[Excerpts from a dataset]
--- START ---

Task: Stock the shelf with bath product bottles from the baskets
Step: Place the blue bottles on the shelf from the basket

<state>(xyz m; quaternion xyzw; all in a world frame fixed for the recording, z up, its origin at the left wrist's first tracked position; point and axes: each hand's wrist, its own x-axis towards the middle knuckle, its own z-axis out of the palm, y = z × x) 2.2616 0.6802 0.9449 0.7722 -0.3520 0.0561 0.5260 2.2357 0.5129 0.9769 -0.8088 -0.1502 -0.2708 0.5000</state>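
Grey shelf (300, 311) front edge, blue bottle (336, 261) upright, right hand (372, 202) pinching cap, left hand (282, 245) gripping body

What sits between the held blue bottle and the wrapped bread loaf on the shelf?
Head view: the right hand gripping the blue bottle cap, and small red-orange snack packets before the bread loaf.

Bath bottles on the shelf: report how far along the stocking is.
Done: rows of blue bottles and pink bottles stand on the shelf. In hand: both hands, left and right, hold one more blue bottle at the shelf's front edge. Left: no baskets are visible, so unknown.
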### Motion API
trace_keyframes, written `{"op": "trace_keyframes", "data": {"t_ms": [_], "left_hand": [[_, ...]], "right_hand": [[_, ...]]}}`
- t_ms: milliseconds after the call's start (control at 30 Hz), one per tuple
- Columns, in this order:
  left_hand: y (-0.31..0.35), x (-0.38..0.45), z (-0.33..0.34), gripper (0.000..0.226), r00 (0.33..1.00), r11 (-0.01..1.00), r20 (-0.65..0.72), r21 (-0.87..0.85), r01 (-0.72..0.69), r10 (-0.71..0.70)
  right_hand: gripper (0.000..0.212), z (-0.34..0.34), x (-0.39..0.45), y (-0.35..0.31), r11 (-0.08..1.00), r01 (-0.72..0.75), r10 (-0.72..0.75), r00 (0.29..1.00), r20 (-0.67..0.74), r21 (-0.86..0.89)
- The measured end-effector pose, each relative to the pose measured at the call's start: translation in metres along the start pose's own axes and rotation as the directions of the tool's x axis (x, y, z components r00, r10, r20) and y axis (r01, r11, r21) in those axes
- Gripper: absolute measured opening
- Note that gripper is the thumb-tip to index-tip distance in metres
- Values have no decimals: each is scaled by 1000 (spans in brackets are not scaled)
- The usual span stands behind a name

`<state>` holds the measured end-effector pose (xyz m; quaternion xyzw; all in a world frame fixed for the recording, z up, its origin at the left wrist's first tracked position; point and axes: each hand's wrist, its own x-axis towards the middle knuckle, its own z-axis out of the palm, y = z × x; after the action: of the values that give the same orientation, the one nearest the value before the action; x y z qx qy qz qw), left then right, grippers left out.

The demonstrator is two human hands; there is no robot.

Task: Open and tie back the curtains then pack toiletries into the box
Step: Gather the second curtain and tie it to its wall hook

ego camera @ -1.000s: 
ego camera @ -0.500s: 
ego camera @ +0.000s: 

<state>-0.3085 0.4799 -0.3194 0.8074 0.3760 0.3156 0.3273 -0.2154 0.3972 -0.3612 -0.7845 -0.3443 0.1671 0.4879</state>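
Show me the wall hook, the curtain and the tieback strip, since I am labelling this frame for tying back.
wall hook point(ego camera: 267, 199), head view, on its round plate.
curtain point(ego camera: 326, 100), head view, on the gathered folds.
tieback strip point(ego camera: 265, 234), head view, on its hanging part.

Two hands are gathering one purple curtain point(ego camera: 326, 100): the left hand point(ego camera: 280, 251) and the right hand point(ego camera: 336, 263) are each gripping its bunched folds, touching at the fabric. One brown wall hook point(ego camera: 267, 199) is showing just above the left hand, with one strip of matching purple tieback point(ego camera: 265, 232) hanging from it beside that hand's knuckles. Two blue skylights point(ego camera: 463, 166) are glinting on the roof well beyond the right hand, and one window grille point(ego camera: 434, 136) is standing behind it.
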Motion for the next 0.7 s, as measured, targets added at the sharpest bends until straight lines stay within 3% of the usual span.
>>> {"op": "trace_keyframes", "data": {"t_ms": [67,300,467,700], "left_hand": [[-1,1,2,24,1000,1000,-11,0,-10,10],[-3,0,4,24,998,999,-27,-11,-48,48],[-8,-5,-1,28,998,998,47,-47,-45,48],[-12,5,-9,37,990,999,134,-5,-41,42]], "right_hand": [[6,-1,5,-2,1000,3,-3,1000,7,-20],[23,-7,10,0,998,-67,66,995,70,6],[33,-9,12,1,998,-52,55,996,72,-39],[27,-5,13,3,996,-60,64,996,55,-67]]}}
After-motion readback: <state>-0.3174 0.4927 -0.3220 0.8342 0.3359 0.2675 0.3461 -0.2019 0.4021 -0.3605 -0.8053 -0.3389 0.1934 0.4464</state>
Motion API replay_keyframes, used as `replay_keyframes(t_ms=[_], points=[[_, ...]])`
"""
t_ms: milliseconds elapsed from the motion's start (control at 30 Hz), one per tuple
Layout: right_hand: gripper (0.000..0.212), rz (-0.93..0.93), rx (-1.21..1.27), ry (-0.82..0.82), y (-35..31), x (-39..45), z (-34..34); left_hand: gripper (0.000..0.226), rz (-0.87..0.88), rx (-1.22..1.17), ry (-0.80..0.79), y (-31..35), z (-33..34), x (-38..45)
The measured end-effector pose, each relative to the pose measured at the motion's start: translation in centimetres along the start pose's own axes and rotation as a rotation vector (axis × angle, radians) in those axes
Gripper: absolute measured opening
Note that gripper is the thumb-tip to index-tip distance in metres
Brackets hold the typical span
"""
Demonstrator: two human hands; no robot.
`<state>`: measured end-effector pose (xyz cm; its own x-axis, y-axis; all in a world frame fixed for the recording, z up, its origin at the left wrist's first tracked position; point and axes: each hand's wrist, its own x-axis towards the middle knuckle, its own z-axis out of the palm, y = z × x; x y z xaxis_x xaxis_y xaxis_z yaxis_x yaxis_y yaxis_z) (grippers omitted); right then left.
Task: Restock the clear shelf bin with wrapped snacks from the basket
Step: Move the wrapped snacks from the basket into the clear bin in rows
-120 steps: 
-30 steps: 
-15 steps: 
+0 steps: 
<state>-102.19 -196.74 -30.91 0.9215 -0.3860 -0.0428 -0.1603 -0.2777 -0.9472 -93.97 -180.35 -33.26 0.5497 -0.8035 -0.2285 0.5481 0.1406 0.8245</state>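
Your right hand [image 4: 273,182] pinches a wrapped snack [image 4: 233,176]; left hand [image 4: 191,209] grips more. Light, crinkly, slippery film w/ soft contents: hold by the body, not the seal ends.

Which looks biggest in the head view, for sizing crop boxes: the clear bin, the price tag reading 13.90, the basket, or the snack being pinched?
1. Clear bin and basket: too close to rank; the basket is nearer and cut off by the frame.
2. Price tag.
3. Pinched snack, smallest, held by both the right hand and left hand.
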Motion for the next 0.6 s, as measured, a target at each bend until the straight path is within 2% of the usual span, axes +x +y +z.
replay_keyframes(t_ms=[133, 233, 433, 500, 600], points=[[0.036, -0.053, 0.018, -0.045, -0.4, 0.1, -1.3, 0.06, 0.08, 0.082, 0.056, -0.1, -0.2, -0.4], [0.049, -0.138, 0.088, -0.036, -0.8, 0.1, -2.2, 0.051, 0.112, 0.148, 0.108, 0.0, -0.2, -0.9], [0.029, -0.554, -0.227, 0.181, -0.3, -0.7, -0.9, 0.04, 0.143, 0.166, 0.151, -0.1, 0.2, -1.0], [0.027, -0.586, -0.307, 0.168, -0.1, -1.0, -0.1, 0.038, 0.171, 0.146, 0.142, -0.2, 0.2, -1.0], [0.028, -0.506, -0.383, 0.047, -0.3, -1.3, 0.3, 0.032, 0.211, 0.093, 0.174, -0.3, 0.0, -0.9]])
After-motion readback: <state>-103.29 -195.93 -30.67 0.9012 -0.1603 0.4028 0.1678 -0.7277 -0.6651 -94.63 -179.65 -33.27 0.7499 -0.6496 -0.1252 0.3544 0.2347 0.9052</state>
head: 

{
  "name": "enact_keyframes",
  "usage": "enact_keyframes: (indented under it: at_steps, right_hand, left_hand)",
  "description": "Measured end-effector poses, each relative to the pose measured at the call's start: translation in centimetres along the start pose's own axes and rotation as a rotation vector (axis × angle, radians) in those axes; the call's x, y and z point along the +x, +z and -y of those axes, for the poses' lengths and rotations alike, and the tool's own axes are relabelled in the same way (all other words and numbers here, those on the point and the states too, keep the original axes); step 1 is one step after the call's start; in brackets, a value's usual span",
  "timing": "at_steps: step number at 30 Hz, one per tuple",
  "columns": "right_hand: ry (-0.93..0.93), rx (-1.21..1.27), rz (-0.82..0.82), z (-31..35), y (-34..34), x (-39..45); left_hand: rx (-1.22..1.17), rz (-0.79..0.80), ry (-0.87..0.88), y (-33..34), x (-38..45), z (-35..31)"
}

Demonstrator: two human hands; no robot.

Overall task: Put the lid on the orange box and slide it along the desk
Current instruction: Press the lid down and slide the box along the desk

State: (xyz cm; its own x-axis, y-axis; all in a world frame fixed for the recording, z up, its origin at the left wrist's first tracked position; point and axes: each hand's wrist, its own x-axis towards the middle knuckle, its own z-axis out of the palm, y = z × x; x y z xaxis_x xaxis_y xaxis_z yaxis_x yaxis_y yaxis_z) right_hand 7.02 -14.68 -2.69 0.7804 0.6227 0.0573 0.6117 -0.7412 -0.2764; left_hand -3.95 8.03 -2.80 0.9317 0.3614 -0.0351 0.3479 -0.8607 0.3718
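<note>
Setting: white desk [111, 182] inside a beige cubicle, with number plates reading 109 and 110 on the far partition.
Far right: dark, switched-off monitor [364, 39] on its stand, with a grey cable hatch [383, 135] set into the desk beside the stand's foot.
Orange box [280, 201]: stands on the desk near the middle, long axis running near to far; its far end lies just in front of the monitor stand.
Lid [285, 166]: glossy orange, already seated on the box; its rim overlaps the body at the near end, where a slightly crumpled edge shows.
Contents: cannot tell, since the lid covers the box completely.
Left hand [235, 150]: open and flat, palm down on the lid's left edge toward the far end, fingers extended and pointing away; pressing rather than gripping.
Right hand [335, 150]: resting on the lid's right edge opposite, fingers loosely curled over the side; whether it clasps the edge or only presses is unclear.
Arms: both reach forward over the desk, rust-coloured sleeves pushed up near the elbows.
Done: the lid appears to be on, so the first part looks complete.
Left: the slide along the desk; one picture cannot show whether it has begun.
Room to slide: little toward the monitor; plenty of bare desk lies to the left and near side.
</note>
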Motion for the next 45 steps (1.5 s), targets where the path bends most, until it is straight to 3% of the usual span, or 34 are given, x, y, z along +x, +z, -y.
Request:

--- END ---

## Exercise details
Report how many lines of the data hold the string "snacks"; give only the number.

## Solution for this exercise
2